Brief items
The current 2.6 kernel is 2.6.5; there have been no 2.6.6 prepatches
yet. Linus's BitKeeper repository is overflowing with patches for 2.6.6,
however, including much of the material from
2.6.5-mc4, the last "merge candidate" tree from
Andrew Morton. A great deal of new stuff is going into 2.6.6; see the
separate article below for more information.
The current -mm tree is 2.6.5-mm5; recent
additions to -mm include more CPU scheduler work, some of Hugh Dickins's
"prepare for object-based reverse mapping" patches (see below), a new
memory binding API for NUMA systems, and lots of fixes.
The current 2.4 kernel is 2.4.26, which was released on April 14. Among other things,
this release includes the fix for the
iso9660 filesystem buffer overflow vulnerability. Overall, changes in
2.4.26 include the "forcedeth" nVidia Ethernet driver, a big bonding
network driver rework, a lot of XFS work, various architecture updates
(including Intel "IA32e" support), TCP
Westwood support, an ACPI update, and lots of fixes.
Users of x86_64 systems may want to note that, as of 2.4.26, no more development will be done for that
architecture in 2.4.
Comments (3 posted)
Kernel development news
While Linus took a week off, Andrew Morton maintained a "merge candidate"
tree full of patches which were to be added to the mainline on Linus's
return. Linus is back; he has been quiet on linux-kernel, but his
BitKeeper repository shows that he has been busy: over 700 patches have
been merged in the first half of this week. Quite a few of these are
significant; there will be a lot of changes in the 2.6.6 kernel. Here's a
quick list of some of the more important additions.
- The usual pile of architecture updates, including x86_64, PPC, ARM,
ia64, m68k-noMMU, S/390, and others.
- POSIX
message queue support.
- Changes to the ext2 and ext3 filesystems which provide significant
speedups for the fsync() and fdatasync() calls.
Various other performance improvements have been added to those
filesystems as well.
- The addition of the fcntl() method to the
file_operations structure (see the March 24 Kernel Page).

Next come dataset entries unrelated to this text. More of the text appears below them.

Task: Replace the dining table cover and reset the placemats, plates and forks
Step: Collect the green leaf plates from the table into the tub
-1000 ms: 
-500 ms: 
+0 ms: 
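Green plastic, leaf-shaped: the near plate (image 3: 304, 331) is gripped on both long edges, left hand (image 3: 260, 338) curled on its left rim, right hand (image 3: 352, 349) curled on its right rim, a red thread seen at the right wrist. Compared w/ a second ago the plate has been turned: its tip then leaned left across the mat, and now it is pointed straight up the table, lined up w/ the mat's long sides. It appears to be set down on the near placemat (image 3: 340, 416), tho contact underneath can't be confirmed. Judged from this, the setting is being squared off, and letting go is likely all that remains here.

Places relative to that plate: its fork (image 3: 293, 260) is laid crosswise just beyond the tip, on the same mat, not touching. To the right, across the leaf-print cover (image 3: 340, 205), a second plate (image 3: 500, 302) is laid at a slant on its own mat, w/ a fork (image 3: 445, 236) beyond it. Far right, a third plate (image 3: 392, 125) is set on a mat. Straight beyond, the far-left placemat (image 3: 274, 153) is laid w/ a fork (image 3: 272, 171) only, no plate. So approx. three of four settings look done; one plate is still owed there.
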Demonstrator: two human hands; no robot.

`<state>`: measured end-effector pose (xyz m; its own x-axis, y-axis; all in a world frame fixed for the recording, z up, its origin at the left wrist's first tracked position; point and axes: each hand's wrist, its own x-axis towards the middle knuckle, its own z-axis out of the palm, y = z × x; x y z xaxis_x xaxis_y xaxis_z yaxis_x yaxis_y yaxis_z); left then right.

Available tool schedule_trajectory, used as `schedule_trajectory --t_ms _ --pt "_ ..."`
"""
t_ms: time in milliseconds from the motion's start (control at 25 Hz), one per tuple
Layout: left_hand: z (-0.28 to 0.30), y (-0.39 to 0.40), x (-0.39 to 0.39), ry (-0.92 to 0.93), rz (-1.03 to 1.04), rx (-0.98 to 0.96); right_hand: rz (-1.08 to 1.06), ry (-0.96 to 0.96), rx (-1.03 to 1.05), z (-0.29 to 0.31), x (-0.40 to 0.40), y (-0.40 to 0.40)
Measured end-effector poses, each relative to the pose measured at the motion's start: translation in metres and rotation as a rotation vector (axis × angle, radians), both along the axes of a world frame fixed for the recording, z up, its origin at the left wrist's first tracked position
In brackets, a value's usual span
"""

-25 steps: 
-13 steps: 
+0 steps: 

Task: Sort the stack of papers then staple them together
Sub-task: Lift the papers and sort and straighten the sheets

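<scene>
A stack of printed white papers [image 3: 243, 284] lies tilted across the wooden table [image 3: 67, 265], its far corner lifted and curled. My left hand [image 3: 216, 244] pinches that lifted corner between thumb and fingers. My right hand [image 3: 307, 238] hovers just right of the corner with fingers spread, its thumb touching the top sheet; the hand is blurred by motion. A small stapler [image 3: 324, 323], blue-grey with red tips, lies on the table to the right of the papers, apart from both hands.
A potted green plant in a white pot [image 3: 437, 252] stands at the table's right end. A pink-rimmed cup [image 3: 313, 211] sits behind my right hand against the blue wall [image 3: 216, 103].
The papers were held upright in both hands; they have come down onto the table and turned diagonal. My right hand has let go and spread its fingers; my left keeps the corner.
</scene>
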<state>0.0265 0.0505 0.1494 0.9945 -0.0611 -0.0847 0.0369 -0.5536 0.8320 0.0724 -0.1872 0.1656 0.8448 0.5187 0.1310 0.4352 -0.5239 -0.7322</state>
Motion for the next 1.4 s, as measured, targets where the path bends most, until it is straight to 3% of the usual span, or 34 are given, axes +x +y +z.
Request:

- The "laptop mode" patch. This patch has evolved somewhat since we
last looked at it, but
the basic idea remains the same: avoid spinning up the disk whenever
possible, but, when you do have to perform disk activity, do
everything you can.
- 4KB kernel stacks for the i386 architecture. This patch reduces the
kernel's per-process overhead, which is useful for people trying to
run thousands of threads. It also removes one of the few places where
the kernel needs to allocate multiple, physically-contiguous pages.
In 2.6.6, there is a configuration option allowing the continued use
of 8KB stacks, though the plan is to eventually remove this option.
The configured stack size is stored in modules, so it will not be
possible to load a module which was built for the wrong size stack.
- Non-executable stack support for several architectures. This is not
the full "Exec shield" patch from Ingo Molnar, though parts of that
patch appear here.
- A big reiserfs update, including data=ordered support, space
preallocation, laptop mode support, and more.
- IPv6 support in SELinux.
- The lightweight auditing framework.
- A mechanism which allows block drivers to respond to queries about the
congestion state of their queues. This is useful for higher-level
drivers (i.e. the device mapper) which have a complicated queue state.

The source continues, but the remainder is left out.